■ Instructions for the task ■
From the listing below, copy only the lines from the line that contains "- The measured" to the line that contains "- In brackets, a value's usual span", counting those two lines as part of the copy.

**** Given information

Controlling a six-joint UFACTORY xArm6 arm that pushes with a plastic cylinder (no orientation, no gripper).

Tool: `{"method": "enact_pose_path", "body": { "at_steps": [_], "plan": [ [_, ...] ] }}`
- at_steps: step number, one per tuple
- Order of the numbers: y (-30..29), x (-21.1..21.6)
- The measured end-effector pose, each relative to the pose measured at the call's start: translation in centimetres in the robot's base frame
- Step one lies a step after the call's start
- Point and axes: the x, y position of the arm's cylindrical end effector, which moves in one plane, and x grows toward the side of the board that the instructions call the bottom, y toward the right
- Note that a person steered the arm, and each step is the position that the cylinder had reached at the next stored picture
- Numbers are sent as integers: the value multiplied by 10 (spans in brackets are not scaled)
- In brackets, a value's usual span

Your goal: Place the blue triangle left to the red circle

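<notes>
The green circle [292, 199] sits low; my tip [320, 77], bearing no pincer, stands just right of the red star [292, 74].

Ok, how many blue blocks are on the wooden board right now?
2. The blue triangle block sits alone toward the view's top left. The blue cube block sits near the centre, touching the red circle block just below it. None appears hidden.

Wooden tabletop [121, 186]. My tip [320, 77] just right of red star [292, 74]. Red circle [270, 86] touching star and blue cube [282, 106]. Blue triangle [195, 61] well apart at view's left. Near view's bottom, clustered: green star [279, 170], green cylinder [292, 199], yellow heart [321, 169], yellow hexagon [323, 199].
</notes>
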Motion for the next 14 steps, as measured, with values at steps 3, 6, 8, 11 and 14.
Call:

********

■ Exercise response ■
- The measured end-effector pose, each relative to the pose measured at the call's start: translation in centimetres in the robot's base frame
- Step one lies a step after the call's start
- Point and axes: the x, y position of the arm's cylindrical end effector, which moves in one plane, and x grows toward the side of the board that the instructions call the bottom, y toward the right
- Note that a person steered the arm, and each step is the position that the cylinder had reached at the next stored picture
- Numbers are sent as integers: the value multiplied by 10 (spans in brackets are not scaled)
- In brackets, a value's usual span

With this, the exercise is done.